9. I frequently fret that my daughter will catch cold.
Long before I became a mom, I worked at a Czech nursery school. The parents continually nagged the staff, no matter what the season, to tuck the kids’ shirts into their pants and pull the pants high, as if a thin scrap of denim could shield vital organs. Cut to a well-heated living room in the U.S. last fall as my baby niece braves the elements barefoot with a slice of back exposed, while my own child plays alongside her in punčochy, the thickest Czech tights money can buy…hiked beyond her navel, naturally!

8. Long lines don’t really bother me.
I have developed this Zen-like, or rather Czech-like, patience when it comes to standing in intolerable lines. No more getting antsy or threatening mutiny or wondering “What the hell the hold up is” like a good American would. Perhaps all those harrowing hours spent waiting at the foreign police have actually served a purpose beyond the obvious ones of exposing me to influenza and preventing deportation. The State of Michigan DMV? A cake walk.

7. My sweet tooth has gone upmarket.
While I’d looked forward to a Halloween binge on Orange Hostess Cupcakes, Brach’s Candy Corn, and marshmallowy confections like Peeps and Rice Krispie Treats, the chemically-bolstered sweets of my youth tasted, upon recent sampling, entirely too sweet. Czech baked goods—notable for their restrained sweetness—and Euro-chocolate seem to have given me a choosier palate. (P.S. America, your bread pales in comparison to the lovely loaves of the Czech lands. Yogurt, too).

6. I hoard shopping bags.
Though once mortified by my husband’s mass swiping of rohlík baggies from the supermarket for later home use, I must confess that the cavalier American attitude toward perfectly good shopping bags upset me while we were Stateside. Why recycle plastic bags immediately or, worse, throw them away in pristine condition, when they can be used again (and again) for diaper disposal, food storage and, in the case of the really nice ones, luggage?

5. God is great, his fridge is even better.
Most Czech households, including ours, come equipped with a refrigerator roughly the size of my high-school locker. This often necessitates storing food in alternative spaces including—but not limited—to the balcony, a window ledge, or back stoop, a practice that raises a few eyebrows in suburban America not to mention attracts a few raccoons. (Just ask my husband about the bramborový salát mishap of Christmas 2012.)

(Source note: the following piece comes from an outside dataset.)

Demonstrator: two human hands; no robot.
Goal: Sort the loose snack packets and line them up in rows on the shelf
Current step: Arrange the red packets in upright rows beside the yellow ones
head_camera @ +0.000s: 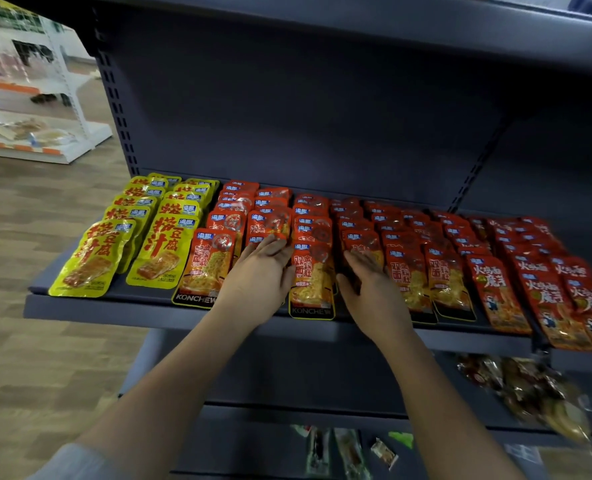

4. I’m a cooler—i.e. more cowardly—customer.
I’ve grown so accepting of the abuse doled out by foul-tempered Albert cashiers, who often return change with a scorn that borders on Biblical, that whenever I’m on the receiving end of politeness in retail or restaurant settings I feel grateful (or suspicious) rather than entitled as most Americans do. Also: I cannot enter or exit a public space without the urge to shout “Dobrý den!” or “Na shledanou!” to anybody within earshot.

3. But not so cool that I want to befriend the waiter.
Americans have no problem first-naming complete strangers like waiters, while Czechs keep it formal—using “Mr.” or “Ms.” and a last name, unless the person is actually a friend. The trademark breezy American informality felt a bit jarring, not to mention superficial, to me this time around, especially after my husband pointed out that tomorrow we’ll probably forget that Jeff the waiter exists.

2. I’ve given up the grind.
When I told my American friends that I planned to stop working full-time after I had the baby, they were taken aback. When I told my Czech friends that I planned to work part-time after I had the baby, they were taken aback. Herein lies a telling cultural difference, I think, one that says we Americans often feel defined by our career successes and failures. And while I’d never suggest that Czechs don’t have a strong work ethic, living here has made some of that pressure dissipate.

1. I mythologize America.
Whether it’s the fondness for the fictional “Apache” hero Winnetou, or the envisioning of an America that includes roadside motels, diners, and Route 66, the Czech tendency to picture a dreamy, iconic U.S. is similar to the way Americans revere Europe as glamorous cradle of high culture. Though the America of Kerouac novels no longer exists, if indeed it ever did, sharing that same romantic vision of my home country makes it easier to love it—and leave it.